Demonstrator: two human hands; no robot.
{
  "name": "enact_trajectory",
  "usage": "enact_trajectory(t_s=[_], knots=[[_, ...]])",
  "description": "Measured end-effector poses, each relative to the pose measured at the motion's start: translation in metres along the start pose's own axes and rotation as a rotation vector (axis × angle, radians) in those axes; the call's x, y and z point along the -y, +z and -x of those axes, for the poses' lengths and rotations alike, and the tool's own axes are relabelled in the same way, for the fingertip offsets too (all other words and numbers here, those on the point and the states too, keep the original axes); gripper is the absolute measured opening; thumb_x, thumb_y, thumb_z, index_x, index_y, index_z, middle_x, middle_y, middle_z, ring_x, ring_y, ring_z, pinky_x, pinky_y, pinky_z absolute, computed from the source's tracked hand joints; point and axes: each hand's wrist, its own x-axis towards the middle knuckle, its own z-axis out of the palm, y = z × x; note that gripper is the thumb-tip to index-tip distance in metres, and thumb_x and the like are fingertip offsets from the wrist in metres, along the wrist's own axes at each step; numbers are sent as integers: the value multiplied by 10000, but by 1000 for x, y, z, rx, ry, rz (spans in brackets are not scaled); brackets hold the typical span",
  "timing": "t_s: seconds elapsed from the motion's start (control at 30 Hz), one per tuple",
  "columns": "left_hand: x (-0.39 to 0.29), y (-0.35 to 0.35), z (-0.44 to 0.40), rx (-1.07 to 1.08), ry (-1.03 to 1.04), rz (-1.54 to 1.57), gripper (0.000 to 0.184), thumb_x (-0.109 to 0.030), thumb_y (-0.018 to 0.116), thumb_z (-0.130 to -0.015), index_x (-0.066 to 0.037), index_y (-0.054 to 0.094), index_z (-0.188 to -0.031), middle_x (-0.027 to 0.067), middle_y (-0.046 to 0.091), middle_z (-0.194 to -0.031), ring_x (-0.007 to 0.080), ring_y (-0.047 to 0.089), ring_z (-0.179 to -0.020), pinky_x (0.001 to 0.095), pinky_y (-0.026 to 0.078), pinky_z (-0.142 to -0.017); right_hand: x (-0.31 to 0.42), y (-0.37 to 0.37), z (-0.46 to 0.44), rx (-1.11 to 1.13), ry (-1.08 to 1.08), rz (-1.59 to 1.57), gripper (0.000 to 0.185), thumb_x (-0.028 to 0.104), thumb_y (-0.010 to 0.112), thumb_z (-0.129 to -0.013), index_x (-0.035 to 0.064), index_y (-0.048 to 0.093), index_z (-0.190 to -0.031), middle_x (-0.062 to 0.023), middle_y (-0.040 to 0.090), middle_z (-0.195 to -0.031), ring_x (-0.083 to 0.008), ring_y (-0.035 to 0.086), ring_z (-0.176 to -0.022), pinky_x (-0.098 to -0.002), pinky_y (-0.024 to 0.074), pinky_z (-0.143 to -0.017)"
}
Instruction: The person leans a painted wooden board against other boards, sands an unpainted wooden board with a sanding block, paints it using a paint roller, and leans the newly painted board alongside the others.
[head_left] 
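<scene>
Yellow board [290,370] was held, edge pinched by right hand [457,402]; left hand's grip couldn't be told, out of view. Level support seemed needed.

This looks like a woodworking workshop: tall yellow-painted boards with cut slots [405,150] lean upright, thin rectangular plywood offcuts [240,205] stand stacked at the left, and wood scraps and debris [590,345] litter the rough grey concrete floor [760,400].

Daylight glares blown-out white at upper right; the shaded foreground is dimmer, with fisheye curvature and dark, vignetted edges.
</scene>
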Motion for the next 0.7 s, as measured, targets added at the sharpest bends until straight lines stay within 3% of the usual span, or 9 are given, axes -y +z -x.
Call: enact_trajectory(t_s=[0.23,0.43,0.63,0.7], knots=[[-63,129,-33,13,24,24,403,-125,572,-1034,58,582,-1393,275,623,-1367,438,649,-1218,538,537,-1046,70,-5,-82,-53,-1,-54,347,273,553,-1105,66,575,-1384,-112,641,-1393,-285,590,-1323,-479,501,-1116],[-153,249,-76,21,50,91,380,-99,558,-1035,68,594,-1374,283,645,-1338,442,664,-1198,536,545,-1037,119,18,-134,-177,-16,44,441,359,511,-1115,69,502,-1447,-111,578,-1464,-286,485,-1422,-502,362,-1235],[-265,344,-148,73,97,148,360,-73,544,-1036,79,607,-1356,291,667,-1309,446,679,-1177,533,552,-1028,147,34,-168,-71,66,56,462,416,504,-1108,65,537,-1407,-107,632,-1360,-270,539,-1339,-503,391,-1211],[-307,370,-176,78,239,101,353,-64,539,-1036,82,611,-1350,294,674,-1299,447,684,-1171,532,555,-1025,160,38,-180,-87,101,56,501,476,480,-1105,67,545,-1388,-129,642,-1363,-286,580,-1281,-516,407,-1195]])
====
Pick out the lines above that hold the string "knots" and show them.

  "usage": "enact_trajectory(t_s=[_], knots=[[_, ...]])",
Call: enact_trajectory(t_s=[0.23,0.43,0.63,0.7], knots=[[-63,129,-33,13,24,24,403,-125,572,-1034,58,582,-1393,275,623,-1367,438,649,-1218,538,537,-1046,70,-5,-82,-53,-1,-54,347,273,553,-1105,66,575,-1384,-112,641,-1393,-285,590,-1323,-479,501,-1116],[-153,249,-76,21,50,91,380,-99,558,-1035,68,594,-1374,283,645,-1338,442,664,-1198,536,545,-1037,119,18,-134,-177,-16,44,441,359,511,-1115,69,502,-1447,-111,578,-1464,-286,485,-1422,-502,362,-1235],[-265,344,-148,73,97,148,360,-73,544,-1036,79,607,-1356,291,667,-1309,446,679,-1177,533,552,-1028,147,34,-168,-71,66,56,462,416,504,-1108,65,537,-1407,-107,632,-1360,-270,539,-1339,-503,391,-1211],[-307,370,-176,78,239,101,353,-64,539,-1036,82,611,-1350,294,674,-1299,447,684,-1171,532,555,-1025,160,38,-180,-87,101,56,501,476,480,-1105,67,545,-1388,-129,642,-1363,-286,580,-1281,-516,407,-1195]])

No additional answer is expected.